Presiden Jokowi, dalam pidatonya, menegaskan optimisme pemerintah terhadap pertumbuhan ekonomi Indonesia yang diperkirakan mencapai 5,2 persen pada tahun 2025. Keyakinan ini dilandasi oleh upaya pemerintah dalam menjaga stabilitas ekonomi, mengendalikan inflasi, dan meningkatkan investasi.
Menanggapi pidato Jokowi, analis pasar modal yang juga Senior Investment Information dari Mirae Asset Sekuritas Indonesia, Muhammad Nafan Aji Gusta Utama, memberikan pandangannya mengenai reaksi pasar saham pasca pidato tersebut.
Menurut Nafan, penguatan Indeks Harga Saham Gabungan (IHSG) yang terjadi setelah pidato tersebut lebih banyak dipengaruhi oleh sentimen eksternal, terutama optimisme pasar global terhadap kebijakan moneter yang akan diambil oleh Federal Reserve (The Fed) pada bulan September mendatang.
“Penguatan IHSG sebenarnya lebih dipengaruhi oleh sentimen eksternal, di mana para pelaku pasar optimis bahwa The Fed pada September nanti akan menerapkan expansion remote policy,” kata Nafan saat dihubungi Kabar Bursa, Sabtu 17 Agustus 2024.
Nafan menyoroti pelaku pasar menunjukkan optimisme terhadap kemungkinan The Fed akan menerapkan kebijakan moneter yang lebih agresif.

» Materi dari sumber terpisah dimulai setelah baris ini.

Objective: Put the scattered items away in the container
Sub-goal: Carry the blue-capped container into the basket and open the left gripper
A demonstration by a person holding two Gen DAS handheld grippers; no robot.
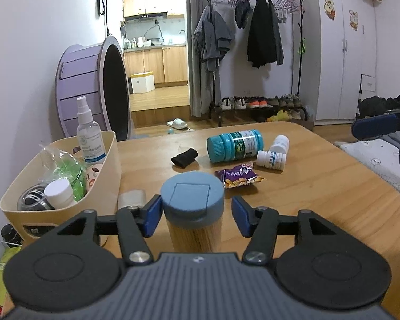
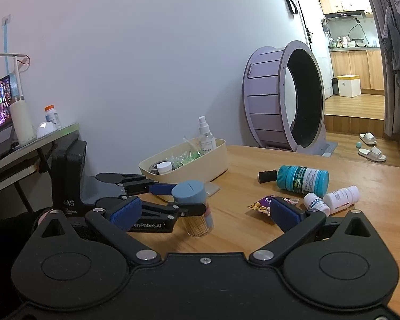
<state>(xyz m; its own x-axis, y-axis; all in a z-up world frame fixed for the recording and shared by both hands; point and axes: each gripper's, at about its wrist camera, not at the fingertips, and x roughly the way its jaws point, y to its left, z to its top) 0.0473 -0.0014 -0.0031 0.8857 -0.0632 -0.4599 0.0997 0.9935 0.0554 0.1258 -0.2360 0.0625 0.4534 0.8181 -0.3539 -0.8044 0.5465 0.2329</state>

Pelaku pasar, kata dia, memperkirakan The Fed bisa menaikkan suku bunga sebesar 50 basis poin pada pertemuan bulan September mendatang, yang diharapkan akan memberikan dorongan signifikan terhadap pasar.
Nafan juga menjelaskan optimisme pelaku pasar terhadap Rancangan Anggaran Pendapatan dan Belanja Negara atau RAPBN 2025 yang disampaikan oleh Presiden Jokowi turut memberikan dorongan bagi penguatan IHSG, meskipun ia menegaskan penguatan ini bukanlah penguatan pasar secara keseluruhan.
“Jadi ini telah ter-price in dari adanya penguatan IHSG misalnya, walaupun tidak market secara umumnya,” kata Nafan.
Selain faktor eksternal, kata Nafan, pelaku pasar juga memberikan apresiasi terhadap RAPBN 2025 yang disampaikan oleh Presiden Jokowi. Menurut dia, para pelaku pasar optimis pertumbuhan ekonomi Indonesia pada tahun 2025 dapat lebih tinggi dibandingkan dengan tahun 2024. Jika proyeksi pertumbuhan ekonomi mencapai 5 persen pada 2024, maka untuk tahun 2025 diperkirakan akan naik menjadi 5,2 persen, yang tentunya menjadi sinyal positif bagi pasar. (*)
Artikel ini disediakan untuk tujuan informasi semata dan bukan merupakan ajakan, rekomendasi, atau instruksi untuk membeli atau menjual saham. Segala bentuk analisis dan rekomendasi saham sepenuhnya berasal dari pihak analis atau sekuritas yang bersangkutan. KabarBursa.com tidak bertanggung jawab atas keputusan investasi, kerugian, atau keuntungan yang timbul akibat penggunaan informasi dalam artikel ini. Keputusan investasi sepenuhnya merupakan tanggung jawab investor. Investor diharapkan melakukan riset independen dan mempertimbangkan risiko dengan cermat sebelum mengambil keputusan investasi.